Halogen bulbs are a variation of incandescent bulb technology. These bulbs work by passing electricity through a tungsten filament, which is enclosed in a tube containing halogen gas. This halogen gas causes a chemical reaction to take place which removes the tungsten from the wall of the glass and deposits it back onto the filament. This extends the life of the bulb. In order for the chemical reaction to take place, the filament needs to be hotter than what is needed for incandescent bulbs. The good news is that a hotter filament produces a brilliant white light and is more efficient (more lumens per watt).

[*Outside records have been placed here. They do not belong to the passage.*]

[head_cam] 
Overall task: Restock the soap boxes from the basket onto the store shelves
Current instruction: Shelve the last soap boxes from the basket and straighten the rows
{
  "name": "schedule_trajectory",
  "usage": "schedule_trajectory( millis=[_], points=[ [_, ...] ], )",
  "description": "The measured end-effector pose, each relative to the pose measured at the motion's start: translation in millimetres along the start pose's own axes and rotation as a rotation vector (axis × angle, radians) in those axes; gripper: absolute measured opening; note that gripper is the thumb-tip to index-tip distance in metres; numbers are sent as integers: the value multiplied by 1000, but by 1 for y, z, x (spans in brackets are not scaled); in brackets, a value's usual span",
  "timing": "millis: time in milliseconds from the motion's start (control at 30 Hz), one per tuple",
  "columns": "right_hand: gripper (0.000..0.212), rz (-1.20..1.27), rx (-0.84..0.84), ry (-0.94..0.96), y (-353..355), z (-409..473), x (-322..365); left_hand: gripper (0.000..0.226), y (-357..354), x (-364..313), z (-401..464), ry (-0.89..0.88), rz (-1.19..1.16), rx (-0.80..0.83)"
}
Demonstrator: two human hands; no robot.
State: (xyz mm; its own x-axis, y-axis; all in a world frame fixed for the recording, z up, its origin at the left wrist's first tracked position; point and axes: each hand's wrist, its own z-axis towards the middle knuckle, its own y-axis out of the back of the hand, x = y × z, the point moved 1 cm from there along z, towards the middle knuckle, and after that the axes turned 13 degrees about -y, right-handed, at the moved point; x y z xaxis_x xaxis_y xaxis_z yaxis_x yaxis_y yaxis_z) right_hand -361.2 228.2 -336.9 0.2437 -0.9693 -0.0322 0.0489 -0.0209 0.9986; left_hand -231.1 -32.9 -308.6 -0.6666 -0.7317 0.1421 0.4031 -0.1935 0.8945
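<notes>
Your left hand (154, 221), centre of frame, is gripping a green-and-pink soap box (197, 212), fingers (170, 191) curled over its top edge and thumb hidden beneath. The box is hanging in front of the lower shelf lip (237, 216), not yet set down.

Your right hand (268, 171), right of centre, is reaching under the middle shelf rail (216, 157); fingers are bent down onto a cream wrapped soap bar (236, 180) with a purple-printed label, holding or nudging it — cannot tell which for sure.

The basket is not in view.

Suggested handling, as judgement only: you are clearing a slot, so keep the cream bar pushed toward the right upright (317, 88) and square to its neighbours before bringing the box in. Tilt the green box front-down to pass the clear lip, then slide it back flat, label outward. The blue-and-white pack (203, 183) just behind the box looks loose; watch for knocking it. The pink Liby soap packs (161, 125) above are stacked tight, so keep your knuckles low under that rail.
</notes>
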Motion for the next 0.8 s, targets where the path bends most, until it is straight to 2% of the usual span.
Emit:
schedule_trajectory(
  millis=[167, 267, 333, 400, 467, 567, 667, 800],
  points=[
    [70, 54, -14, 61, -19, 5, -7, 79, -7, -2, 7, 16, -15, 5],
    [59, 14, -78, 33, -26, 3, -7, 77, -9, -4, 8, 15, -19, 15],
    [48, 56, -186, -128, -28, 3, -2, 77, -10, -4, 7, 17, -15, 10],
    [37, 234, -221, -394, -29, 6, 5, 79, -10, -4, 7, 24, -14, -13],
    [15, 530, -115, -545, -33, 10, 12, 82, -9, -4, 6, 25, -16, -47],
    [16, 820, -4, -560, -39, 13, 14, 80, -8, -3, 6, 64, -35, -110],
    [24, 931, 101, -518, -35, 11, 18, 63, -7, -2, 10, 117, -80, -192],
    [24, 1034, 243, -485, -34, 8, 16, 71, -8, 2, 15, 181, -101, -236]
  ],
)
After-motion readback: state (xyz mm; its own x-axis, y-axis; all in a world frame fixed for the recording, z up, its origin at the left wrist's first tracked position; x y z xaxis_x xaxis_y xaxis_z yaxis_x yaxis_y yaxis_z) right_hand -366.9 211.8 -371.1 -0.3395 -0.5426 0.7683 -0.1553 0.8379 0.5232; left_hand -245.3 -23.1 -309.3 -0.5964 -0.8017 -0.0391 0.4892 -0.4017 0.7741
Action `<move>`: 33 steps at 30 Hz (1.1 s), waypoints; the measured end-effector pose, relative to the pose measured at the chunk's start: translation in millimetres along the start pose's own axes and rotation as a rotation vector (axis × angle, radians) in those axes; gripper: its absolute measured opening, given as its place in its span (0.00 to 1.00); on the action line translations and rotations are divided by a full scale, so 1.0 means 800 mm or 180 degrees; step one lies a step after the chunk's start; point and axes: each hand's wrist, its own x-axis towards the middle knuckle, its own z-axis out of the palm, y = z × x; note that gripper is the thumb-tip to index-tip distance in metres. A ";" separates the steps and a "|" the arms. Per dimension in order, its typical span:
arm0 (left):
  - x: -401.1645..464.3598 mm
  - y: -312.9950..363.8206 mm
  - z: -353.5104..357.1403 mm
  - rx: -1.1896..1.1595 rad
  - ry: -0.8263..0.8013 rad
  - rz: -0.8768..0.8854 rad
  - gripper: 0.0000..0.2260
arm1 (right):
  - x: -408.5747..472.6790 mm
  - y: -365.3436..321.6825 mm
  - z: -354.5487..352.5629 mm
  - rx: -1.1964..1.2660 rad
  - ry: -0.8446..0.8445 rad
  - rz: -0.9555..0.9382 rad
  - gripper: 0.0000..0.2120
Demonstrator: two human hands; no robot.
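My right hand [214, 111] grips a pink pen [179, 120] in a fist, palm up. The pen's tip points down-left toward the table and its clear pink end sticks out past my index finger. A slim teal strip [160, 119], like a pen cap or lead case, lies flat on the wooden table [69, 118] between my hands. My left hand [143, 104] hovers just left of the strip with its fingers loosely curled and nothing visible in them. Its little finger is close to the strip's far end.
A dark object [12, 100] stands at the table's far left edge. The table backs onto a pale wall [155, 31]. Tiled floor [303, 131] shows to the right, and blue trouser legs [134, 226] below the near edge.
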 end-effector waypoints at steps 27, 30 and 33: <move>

The bad news is that a hotter filament means that the tungsten is evaporating that much faster. Therefore a denser, more expensive fill gas (krypton), and a higher pressure, are used to slow down the evaporation. This means that a thicker, but smaller glass bulb (envelope) is needed, which translates to a higher cost. Due to the smaller glass envelope (bulb), the halogen bulb gets much hotter than other bulbs. A 300 watt bulb can reach over 300 degrees C. Therefore attention must be paid to where halogen bulbs are used, so that they don’t accidentally come in contact with flammable materials, or burn those passing by.
Care must be taken not to touch the glass part of the bulb with our fingers. The oils from our fingers will weaken the glass and shorten the bulb’s life. Many times this causes the bulb to burst when the filament finally burns out.
To summarize, the halogen has the advantage of being more efficient (although not by much) and having longer life than the incandescent bulb. They are relatively small in size and are dimmable. The disadvantages are that they are more expensive, and burn at a much higher temperature, which could possibly be a fire hazard in certain areas.